§ TASK DETAILS
Copy the data word for word, keeping every line.

Top of DATA SECTION

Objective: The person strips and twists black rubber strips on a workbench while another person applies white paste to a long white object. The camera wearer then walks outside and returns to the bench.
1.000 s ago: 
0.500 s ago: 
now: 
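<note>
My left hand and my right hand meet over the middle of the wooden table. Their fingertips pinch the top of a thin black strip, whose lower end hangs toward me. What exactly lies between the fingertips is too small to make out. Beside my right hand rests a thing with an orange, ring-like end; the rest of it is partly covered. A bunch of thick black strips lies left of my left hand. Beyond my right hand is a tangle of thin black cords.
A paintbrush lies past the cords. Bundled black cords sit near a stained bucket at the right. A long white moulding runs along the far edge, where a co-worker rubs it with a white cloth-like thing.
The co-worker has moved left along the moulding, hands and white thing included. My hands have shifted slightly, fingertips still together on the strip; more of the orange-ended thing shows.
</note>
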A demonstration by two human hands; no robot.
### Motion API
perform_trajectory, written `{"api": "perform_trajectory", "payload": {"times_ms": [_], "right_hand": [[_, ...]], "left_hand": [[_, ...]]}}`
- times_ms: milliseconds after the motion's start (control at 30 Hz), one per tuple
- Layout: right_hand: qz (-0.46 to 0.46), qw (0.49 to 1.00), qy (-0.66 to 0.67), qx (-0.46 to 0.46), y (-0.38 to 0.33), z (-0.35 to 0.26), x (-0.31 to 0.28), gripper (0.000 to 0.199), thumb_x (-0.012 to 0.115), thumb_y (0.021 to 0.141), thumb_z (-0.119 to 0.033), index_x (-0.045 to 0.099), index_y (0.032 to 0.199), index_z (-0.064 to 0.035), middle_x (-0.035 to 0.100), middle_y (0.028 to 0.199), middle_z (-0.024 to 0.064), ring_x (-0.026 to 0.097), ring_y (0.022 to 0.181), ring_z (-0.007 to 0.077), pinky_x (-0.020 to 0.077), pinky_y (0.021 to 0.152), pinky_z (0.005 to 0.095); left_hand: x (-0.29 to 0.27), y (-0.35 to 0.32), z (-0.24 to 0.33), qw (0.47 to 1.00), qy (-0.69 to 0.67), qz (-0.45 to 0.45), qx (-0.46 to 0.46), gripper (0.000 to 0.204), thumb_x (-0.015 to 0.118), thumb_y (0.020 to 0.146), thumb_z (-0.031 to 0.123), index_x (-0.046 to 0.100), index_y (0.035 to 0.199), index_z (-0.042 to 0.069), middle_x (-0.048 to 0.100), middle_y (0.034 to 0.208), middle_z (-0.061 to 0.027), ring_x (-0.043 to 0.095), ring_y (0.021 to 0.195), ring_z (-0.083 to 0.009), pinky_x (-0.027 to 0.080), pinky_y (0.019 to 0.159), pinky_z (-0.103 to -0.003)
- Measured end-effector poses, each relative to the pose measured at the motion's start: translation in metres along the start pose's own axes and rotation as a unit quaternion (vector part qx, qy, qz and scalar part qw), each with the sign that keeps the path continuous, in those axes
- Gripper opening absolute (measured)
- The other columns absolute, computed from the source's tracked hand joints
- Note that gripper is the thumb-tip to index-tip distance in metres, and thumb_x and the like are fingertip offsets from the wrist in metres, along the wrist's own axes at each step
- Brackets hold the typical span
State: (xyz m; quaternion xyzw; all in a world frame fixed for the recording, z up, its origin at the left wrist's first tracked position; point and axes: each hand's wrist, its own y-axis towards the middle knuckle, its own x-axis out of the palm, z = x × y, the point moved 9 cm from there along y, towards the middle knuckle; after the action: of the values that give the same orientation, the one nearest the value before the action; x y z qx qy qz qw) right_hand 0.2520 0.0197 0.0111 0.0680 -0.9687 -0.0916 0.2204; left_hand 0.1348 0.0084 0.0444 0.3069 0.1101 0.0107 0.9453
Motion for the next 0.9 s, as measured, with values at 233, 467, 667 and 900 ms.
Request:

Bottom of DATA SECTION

§ WRITTEN SOLUTION
Objective: The person strips and twists black rubber strips on a workbench while another person applies white paste to a long white object. The camera wearer then walks outside and returns to the bench.
1.000 s ago: 
0.500 s ago: 
now: 
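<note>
My left hand and my right hand meet over the middle of the wooden table. Their fingertips pinch the top of a thin black strip, whose lower end hangs toward me. What exactly lies between the fingertips is too small to make out. Beside my right hand rests a thing with an orange, ring-like end; the rest of it is partly covered. A bunch of thick black strips lies left of my left hand. Beyond my right hand is a tangle of thin black cords.
A paintbrush lies past the cords. Bundled black cords sit near a stained bucket at the right. A long white moulding runs along the far edge, where a co-worker rubs it with a white cloth-like thing.
The co-worker has moved left along the moulding, hands and white thing included. My hands have shifted slightly, fingertips still together on the strip; more of the orange-ended thing shows.
</note>
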A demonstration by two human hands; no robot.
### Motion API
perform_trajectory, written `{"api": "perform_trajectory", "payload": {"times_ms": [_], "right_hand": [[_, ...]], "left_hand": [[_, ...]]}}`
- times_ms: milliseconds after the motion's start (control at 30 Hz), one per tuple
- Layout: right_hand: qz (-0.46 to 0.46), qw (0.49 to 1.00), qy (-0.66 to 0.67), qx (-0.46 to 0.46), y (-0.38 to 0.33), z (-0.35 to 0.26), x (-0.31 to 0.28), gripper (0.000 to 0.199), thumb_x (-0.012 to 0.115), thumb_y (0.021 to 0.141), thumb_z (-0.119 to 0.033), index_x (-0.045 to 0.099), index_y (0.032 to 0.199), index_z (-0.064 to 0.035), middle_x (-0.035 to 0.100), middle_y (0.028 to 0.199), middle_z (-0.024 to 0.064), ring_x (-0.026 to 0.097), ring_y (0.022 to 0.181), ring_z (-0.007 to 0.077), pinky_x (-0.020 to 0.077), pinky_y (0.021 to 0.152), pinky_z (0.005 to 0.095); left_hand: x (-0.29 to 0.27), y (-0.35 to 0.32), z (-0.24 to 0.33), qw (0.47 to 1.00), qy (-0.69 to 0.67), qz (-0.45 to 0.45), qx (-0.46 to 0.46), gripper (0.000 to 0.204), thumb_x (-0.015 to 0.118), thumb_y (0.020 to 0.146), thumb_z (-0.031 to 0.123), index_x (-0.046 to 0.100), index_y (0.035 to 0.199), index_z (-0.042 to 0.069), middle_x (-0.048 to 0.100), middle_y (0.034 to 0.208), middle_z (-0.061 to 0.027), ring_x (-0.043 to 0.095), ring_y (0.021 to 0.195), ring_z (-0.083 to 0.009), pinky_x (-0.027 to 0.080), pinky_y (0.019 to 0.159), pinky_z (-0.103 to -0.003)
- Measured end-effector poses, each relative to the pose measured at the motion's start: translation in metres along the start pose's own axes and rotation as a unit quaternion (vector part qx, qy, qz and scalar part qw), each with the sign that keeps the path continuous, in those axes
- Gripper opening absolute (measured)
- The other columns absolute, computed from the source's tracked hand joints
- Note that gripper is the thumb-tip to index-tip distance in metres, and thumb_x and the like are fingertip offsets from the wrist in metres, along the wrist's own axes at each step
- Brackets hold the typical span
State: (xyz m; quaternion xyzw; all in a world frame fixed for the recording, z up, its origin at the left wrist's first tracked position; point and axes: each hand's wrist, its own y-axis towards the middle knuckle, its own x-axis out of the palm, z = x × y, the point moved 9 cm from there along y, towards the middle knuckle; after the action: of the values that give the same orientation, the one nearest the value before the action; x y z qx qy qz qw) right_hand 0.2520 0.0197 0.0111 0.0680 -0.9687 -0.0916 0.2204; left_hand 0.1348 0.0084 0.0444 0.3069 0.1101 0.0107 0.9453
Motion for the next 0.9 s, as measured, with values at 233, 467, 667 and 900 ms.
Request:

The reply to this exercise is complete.